I am one of President George W. Bush's gardeners. Mr. George likes to talk to me.

Friday, August 27, 2004

How Mr. George Can Win

John Kerry flip-flops and didn't really serve in Vietnam — I know, because I was there, knee-deep in the muck and the blood. Unfortunately, the liberal media has helped him take a small lead over Mr. George in the polls. When Mr. George returns from his vacation in Texas, I will present to him my Four Point Plan for Four More Years of Fortitude:

1. Continue the negative attacks on John Kerry. This Swift Boat Thing for Truth is working great. Keep that up. These guys may not have their stories straight, but the important thing is that voters used to think that John Kerry won a Silver Star, a Bronze Star, and three Purple Hearts, but now they know that one of his Purple Heart awards is questionable, that the amount of enemy fire during the Bronze Star "heroics" wasn't really that severe, that he only fought in combat for four quick months, and that John Kerry was in Cambodia during Tet but not during Christmas.

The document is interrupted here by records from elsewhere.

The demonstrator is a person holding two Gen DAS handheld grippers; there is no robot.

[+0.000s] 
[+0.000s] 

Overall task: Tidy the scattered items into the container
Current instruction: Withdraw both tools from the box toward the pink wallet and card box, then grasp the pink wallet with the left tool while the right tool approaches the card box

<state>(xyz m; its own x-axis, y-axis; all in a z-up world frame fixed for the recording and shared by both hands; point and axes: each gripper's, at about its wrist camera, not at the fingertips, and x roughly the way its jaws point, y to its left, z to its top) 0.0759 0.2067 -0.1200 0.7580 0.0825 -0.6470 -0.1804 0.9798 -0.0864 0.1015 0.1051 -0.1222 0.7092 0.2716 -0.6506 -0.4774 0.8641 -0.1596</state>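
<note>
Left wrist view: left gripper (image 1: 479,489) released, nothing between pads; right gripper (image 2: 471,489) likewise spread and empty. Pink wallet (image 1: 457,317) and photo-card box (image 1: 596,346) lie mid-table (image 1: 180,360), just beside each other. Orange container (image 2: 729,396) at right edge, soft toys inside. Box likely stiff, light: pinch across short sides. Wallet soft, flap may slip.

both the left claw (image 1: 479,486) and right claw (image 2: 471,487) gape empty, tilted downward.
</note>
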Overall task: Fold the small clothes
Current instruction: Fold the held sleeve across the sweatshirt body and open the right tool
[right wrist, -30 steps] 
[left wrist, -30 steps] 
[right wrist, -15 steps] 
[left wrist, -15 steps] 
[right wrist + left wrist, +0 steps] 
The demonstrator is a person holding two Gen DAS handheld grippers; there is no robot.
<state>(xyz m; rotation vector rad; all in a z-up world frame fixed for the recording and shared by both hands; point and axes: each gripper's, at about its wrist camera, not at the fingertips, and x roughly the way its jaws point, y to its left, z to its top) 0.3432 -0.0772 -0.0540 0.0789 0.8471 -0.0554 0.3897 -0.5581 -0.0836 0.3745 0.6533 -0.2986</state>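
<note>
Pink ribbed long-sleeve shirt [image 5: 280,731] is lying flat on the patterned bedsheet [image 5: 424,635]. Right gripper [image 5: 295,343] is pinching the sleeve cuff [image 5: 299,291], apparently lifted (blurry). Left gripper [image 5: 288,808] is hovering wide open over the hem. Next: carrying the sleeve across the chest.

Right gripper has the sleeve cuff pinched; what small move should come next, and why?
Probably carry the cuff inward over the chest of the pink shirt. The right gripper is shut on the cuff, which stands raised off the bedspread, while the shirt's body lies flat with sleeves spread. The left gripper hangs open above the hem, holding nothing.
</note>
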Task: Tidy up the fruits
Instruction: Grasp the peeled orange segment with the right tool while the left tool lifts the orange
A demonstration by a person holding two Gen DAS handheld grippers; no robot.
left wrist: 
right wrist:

When you compare Kerry's bizarre, almost cowardly, war actions against those of Mr. George, who do you think will win over voters?

2. Capture Osama Bin Laden. Saddam Hussein wasn't solely responsible for the attack of America.

3. Emphasize your connection to Our Lord and Savior Jesus Christ. Jesus wouldn't raise taxes. Jesus wouldn't let homosexuals get married. Jesus wouldn't let human cells be used for research. But Jesus would take the fight to the enemy in the War on Terror.

4. Allow another terrorist attack to happen. That is, ignore any terrorist alerts you may receive. For example, if someone gives you a memo like the one that said, "Bin Laden Determined to Attack in the United States," ask for more specifics and take no action. After the attack, you can convince America that a vote for Kerry is a vote for terror.